Пастора Линде будто кто-то вытолкнул в приемную.
— Умирает? Неужели это правда, господин доктор?
Доктор искоса взглянул на него.
— Ну? Вам-то что? Ах, да — у вас свои дела!
Пастор принял торжественную позу.
— Душа нуждается во врачевании не менее, чем тело.
Доктор пожал плечами.
— Возможно. Это не по моей части.
— Скажите, пожалуйста, неужели это… может произойти так скоро?
— Это одинаково возможно и через пять дней, и через пять минут. Я уж отказываюсь ставить диагноз. Такого случая в моей практике не бывало. Вообще неизвестно, чем он еще живет.

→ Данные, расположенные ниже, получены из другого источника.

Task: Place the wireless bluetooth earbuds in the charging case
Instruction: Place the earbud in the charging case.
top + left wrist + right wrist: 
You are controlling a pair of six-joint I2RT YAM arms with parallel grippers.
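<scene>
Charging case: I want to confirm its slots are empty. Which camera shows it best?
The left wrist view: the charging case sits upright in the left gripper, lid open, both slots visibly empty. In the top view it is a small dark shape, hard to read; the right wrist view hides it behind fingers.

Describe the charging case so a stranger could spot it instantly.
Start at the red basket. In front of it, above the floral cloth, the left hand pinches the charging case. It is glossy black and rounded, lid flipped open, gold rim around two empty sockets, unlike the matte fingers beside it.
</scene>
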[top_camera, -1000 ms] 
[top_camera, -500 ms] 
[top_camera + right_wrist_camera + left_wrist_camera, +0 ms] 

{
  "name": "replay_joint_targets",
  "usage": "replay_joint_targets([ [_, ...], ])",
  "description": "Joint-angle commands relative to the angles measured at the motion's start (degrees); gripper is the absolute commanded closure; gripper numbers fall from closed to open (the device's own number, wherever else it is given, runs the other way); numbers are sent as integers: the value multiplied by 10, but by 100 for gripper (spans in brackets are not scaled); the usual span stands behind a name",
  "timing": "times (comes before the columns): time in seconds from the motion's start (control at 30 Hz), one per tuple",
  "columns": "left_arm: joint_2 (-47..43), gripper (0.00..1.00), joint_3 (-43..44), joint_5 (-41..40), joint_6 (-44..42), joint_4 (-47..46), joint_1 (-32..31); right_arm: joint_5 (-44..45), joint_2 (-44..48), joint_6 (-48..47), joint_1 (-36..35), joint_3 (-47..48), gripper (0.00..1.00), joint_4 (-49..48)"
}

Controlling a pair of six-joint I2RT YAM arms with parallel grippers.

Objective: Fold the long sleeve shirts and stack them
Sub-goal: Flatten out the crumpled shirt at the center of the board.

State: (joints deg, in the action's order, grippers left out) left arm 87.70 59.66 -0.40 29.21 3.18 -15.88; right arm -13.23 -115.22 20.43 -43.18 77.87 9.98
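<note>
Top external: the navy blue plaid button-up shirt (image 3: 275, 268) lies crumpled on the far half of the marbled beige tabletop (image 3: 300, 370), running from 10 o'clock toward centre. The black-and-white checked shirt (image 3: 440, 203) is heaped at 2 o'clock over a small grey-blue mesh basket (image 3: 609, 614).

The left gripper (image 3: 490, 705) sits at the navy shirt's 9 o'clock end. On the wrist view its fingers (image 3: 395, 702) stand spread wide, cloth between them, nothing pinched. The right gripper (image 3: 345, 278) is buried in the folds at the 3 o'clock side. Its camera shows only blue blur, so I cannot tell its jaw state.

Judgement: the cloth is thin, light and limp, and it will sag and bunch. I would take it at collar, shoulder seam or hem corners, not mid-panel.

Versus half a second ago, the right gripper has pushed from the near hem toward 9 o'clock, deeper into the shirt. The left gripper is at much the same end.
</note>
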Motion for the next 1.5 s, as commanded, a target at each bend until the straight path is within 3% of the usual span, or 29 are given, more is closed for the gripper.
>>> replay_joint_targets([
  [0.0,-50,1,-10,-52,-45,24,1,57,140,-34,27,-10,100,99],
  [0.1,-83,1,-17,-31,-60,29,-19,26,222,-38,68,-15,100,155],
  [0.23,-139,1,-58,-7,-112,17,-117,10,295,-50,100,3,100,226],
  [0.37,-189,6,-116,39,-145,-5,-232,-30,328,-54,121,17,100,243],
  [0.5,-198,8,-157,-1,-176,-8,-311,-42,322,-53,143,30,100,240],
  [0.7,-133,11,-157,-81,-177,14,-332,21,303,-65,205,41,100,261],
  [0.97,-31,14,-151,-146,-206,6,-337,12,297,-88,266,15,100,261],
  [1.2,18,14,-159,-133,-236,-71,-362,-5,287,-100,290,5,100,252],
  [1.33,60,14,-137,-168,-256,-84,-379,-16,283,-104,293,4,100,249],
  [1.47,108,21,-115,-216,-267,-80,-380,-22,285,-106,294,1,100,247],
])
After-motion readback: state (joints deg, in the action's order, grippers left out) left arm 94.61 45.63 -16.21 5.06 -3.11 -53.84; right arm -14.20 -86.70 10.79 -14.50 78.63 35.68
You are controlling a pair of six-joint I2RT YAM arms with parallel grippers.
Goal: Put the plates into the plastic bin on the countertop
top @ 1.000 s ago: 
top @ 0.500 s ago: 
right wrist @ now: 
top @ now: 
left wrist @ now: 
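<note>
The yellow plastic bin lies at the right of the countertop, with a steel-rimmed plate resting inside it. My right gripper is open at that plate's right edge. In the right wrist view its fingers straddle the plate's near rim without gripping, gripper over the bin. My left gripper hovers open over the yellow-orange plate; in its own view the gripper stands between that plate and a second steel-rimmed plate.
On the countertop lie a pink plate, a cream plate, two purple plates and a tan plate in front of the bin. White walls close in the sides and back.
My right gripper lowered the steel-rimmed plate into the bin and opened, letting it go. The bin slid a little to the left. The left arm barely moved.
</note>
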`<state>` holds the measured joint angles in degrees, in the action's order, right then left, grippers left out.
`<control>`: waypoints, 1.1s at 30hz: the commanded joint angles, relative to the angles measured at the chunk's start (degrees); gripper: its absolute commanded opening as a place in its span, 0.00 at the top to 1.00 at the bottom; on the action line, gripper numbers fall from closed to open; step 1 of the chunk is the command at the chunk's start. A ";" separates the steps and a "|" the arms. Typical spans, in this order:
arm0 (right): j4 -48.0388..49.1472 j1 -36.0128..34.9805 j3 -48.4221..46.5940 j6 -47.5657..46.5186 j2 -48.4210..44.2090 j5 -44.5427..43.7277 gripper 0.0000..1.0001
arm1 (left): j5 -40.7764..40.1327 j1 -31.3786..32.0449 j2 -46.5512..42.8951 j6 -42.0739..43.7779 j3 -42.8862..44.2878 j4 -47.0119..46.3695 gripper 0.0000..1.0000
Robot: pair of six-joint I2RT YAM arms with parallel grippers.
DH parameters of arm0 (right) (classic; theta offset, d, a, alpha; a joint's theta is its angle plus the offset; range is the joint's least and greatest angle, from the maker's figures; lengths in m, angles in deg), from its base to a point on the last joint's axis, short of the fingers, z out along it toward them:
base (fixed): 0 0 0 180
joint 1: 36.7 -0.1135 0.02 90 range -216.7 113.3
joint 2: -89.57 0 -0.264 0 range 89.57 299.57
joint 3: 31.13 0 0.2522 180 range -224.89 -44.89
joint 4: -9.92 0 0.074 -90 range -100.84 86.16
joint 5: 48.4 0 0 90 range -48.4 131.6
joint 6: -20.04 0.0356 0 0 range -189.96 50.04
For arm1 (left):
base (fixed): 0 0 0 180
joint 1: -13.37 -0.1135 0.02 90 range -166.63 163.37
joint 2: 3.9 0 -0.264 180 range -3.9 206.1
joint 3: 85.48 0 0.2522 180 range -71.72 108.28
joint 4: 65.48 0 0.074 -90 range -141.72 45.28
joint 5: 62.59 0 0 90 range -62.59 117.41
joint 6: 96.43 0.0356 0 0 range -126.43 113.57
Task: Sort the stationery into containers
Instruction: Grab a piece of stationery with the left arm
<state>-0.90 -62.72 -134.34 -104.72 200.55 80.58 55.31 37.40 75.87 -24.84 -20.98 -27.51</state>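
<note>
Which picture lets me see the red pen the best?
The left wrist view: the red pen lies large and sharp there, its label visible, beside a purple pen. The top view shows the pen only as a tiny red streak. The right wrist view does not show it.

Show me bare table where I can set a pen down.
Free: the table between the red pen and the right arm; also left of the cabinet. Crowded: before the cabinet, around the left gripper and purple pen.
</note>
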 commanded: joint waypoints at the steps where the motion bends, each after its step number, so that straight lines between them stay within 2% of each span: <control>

— Я полагаю, господин доктор, сила воли…
— Да, да, и я так полагаю. Но все имеет свой предел, а это уже свыше всех пределов. Свыше всех пределов, повторяю вам.
— Господин профессор, наверно, ужасно страдает?
— Ужасно… Что означает это «ужасно»? Вот когда у вас болит зуб, вам, конечно, кажется, что вы ужасно страдаете? У вас когда-нибудь болел зуб, господин Линде?
— Я думаю…
— Дело не в том, что вы думаете, а в том, что вы чувствуете. Предположите, что у вас сразу болят три зуба. А?
— Мне однажды из-за одного-то хотелось биться головой об стенку.
— Вот видите, а ведь и вы обладаете силой воли. Теперь представьте, что у вас болят не три, а все тридцать два зуба, и еще помножьте эти тридцать два на три. Это примерно та степень боли, которую испытывает сейчас профессор Грюн.
— Это ужасно.
— Это нечеловеческие муки. Мои уколы помогают ему на полчаса, на час, и потом все начинается сызнова, с удвоенной силой. Не понимаю, почему врачам запрещают сокращать такие мучения, от которых никому нет пользы.
Пастор важно выпятил грудь.
— А душа, господин доктор? Господь бог знает, зачем он налагает на него такие испытания.
Доктор бросил на пастора такой уничтожающе-презрительный взгляд, что тот покраснел.
— Видите, доктор, он все-таки жив.
— Да, и, что самое удивительное, еще работает.
— Работает?
— Читает какую-то корректуру и все время пишет на полях. Я заглядывал, но там трудно разобрать.
Пастор Линде забеспокоился.
— Вы что, господин доктор, предполагаете, что он уже не в здравом уме?